> _What to do_:
Would you return the lines between the one holding "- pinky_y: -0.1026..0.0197" and the one holding "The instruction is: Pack", inclusive, and only those, exactly as they stand in the listing below?

> _Data records_:
==============================

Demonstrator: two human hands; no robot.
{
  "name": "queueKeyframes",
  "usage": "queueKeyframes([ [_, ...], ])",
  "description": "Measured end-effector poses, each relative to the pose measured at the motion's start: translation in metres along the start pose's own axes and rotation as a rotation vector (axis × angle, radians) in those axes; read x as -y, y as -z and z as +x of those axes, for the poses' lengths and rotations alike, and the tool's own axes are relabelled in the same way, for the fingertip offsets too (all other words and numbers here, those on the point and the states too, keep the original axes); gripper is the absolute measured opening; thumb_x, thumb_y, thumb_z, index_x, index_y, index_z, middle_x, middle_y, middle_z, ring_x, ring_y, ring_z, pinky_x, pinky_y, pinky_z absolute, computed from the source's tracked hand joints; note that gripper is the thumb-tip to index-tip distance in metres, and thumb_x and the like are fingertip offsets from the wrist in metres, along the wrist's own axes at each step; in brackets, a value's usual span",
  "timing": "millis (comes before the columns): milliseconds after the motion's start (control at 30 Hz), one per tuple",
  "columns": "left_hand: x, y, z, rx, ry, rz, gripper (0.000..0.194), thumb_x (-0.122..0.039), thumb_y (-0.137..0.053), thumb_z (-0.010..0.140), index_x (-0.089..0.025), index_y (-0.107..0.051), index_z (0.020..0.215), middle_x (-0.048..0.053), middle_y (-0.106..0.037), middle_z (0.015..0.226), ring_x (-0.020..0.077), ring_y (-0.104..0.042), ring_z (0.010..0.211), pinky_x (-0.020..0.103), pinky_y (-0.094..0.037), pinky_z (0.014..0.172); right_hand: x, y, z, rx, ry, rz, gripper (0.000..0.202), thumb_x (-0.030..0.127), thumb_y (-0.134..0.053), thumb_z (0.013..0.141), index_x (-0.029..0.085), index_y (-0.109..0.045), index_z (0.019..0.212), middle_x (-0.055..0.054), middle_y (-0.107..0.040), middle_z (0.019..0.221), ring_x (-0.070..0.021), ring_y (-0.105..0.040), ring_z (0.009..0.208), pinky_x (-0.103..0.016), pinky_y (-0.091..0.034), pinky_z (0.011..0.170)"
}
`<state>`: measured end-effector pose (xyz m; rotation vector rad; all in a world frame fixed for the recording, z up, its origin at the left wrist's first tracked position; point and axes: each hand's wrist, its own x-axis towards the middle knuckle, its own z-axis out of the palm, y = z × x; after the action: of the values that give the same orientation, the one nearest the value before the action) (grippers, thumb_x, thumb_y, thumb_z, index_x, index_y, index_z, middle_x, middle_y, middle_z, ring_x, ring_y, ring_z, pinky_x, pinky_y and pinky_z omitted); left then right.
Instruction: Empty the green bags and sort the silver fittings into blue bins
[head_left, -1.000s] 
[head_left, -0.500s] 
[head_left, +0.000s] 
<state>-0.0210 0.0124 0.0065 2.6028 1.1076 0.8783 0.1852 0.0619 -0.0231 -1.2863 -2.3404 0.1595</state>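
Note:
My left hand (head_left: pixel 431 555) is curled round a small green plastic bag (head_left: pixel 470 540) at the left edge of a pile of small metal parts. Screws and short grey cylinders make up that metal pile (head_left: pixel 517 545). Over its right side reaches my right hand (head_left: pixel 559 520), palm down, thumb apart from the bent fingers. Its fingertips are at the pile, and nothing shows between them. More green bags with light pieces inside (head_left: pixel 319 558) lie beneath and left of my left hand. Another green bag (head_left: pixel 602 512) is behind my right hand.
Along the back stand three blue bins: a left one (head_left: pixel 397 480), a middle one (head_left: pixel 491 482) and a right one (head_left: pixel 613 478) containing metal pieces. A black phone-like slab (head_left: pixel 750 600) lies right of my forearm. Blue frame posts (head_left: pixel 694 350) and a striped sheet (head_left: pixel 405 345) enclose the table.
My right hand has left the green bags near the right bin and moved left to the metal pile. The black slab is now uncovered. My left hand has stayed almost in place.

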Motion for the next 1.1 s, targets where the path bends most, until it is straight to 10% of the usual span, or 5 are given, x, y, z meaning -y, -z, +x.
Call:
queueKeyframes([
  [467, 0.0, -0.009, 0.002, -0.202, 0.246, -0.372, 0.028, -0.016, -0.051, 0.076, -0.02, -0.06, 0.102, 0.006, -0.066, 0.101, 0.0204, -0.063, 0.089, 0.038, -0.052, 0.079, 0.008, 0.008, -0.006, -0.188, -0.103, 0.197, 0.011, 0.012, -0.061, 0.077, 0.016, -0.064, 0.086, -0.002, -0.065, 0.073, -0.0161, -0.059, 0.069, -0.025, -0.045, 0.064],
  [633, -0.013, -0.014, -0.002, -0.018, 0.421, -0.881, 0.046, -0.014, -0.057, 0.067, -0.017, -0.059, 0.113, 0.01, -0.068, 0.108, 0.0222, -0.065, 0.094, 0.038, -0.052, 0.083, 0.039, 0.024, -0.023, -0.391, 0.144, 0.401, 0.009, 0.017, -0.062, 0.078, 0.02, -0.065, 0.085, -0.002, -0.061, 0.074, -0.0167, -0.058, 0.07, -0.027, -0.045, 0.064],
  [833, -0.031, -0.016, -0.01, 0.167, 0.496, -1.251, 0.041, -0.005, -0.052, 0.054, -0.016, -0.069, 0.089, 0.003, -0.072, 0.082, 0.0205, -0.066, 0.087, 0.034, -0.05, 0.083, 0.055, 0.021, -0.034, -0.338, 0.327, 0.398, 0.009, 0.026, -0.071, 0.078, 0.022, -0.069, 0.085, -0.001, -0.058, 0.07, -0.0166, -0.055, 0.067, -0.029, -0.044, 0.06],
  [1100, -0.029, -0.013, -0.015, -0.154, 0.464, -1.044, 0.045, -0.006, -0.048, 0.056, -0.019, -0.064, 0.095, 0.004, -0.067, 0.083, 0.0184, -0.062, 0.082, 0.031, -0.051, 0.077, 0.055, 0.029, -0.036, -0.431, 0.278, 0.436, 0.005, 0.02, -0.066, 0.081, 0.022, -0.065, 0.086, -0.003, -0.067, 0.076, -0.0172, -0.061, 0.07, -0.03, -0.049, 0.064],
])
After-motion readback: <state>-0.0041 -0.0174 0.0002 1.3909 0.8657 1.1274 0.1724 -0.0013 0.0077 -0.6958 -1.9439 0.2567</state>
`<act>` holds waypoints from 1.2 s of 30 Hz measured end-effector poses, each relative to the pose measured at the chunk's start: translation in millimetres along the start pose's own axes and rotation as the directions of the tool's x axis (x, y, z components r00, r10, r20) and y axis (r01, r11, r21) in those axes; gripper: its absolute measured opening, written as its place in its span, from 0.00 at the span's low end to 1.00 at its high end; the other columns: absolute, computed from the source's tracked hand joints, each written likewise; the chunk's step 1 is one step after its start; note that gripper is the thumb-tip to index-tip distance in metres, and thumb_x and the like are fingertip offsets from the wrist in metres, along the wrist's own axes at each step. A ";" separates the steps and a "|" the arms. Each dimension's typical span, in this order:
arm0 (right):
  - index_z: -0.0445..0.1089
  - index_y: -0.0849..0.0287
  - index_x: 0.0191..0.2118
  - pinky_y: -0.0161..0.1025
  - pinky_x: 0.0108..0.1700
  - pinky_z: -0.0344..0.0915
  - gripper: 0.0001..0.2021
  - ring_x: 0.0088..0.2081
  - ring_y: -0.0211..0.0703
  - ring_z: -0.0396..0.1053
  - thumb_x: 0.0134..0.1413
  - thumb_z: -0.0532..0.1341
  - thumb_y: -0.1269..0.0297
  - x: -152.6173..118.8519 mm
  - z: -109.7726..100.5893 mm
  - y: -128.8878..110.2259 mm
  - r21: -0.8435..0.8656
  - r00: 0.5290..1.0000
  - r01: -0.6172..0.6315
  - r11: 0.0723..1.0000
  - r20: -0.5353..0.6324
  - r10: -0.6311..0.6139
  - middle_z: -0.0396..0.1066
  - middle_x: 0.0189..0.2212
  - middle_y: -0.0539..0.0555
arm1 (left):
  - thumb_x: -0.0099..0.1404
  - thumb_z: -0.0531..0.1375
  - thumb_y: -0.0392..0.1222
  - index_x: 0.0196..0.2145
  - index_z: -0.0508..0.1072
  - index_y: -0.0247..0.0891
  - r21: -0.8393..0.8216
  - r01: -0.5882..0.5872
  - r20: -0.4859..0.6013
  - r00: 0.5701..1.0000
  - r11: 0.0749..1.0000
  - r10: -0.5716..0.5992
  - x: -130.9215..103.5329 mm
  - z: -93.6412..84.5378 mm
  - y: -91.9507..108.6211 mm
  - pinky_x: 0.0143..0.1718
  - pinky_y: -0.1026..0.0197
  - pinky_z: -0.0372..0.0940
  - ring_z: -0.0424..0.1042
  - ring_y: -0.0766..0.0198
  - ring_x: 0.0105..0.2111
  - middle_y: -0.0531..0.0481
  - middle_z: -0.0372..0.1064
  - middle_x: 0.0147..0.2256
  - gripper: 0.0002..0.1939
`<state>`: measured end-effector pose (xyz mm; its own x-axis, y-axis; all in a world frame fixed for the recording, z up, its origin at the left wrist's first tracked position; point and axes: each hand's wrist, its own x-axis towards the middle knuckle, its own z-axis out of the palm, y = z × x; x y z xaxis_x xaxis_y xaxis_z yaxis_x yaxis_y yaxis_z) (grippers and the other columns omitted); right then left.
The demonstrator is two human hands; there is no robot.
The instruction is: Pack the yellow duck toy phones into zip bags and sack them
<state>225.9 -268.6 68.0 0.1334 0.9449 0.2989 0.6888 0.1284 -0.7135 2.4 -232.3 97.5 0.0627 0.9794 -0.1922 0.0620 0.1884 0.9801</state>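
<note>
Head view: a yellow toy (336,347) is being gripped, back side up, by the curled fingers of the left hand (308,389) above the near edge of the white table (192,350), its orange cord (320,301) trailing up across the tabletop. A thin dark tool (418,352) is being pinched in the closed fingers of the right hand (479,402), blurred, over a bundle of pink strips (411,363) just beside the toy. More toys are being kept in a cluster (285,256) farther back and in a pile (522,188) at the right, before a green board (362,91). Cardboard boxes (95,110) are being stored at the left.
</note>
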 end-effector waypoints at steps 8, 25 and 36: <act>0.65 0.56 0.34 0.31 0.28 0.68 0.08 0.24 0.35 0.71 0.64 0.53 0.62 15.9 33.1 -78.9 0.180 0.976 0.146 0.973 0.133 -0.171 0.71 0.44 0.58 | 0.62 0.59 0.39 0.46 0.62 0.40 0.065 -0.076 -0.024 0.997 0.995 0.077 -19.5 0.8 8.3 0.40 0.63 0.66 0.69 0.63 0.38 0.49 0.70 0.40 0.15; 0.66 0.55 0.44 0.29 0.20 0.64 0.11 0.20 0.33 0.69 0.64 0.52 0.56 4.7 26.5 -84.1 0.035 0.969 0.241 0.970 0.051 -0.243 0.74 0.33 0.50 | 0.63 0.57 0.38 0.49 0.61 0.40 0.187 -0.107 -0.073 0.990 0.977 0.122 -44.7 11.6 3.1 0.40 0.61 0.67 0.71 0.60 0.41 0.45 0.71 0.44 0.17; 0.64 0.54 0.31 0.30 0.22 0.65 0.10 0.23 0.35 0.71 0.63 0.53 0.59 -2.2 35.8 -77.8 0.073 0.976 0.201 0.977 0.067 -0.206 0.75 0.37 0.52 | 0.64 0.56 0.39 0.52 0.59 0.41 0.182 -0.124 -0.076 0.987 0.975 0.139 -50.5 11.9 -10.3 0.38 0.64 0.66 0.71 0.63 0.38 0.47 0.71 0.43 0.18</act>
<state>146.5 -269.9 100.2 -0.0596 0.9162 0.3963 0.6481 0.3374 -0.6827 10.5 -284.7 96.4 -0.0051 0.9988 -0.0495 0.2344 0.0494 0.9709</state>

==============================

> _Response box_:
  - pinky_y: -0.1026..0.0197
  - pinky_z: -0.0372..0.0940
  - ring_z: -0.0424..0.1042
  - ring_y: -0.0766..0.0198
  - ring_x: 0.0105..0.2111
  - middle_y: -0.0531..0.0481
  - middle_z: -0.0372..0.1064
  - middle_x: 0.0147..0.2256
  - gripper: 0.0002..0.1939
`<state>`: measured end-effector pose (xyz mm; its own x-axis, y-axis; all in a world frame fixed for the recording, z up, its origin at the left wrist's first tracked position; point and axes: each hand's wrist, its own x-axis towards the middle knuckle, its own z-axis out of the palm, y = z × x; x y z xaxis_x xaxis_y xaxis_z yaxis_x yaxis_y yaxis_z) (grippers and the other columns omitted); right then left.
The demonstrator is two human hands; there is no robot.
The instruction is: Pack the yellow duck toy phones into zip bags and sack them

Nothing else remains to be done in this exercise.